From The Heart of England (1906). Edward Thomas appears to recount walking with his wife Helen across the fields to the farmhouse where they would live. This precise description of Else’s Farm, near the village of Weald in Kent, which was the Thomases’ home from 1904-1906, remains accurate. This passage also provides an example of Edward Thomas’s lyrical idealism in his prose.
Almost at the end of a long walk, and as a small silver sun was leaving a pale and frosty sky, we began to ascend a broad, heaving meadow which was bordered on our right, on its eastern side, by a long, narrow copse of ash trees. At the top of the meadow, hardly a quarter of a mile away, was a little red farmhouse — yet not so little but that it rose with a maternal dignity among and above the sheds and stables, its children, and, like it, of antique red. The home and dependencies gave out a sense of solidity, independence and seclusion. Our hearts acknowledged at once that it was desirable, saluted it, and were calmly glad at the sight.
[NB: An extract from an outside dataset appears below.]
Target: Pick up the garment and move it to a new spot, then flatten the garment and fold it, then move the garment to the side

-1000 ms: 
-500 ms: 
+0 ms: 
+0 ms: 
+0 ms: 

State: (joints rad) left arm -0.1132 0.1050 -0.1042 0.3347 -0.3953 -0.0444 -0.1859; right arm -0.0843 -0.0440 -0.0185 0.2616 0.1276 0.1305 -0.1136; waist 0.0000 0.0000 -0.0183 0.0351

At that moment the tumult of a windy day was entirely gone. The north wind now lay dead upon the long white clouds in the east. The smoke from the farmhouse chimneys flowed southward along the top of the ash trees in a narrow, motionless rivulet in the calm air. Far off the hoofs of the returning hunt clattered decently, and combined with the dim memory of the wind in the trees and sedge to give to the great meadow an emphasised tranquillity like that which fills an invalid’s room when others are just audibly busy about and below. We walked more and more slowly up the meadow. The red house was clear and hard in the grey air, yet with a richness and implicated shadow as of things submerged. Something which it gave out abundantly filled our minds that had for hours played with casual and untraceable thoughts and images — descended like an enthusiasm among criticisms. In a minute the house was beautiful; it seemed to flower with the happiness of men and women and little children living melodiously; there, we thought, must be minds and bodies which, without carelessness and without stupidity, found in life what some expect from the future and some feign to remember in the past; there was character and beauty and strength, which time flowed over in vain. Hither, it seemed, had drifted upon Lethe’s stream all the hopes and wishes and recollections and unaccomplished dreams of unhappy men, and had formed at last a blossoming island in the waste.
And some were enjoying that island now. The very smoke from the chimneys had goodness in it. Even as we walked we turned the moment past into a Golden Age, except that, whenever we looked up towards the house, we knew that all was not yet lost, and that a Golden Age might still succeed the last.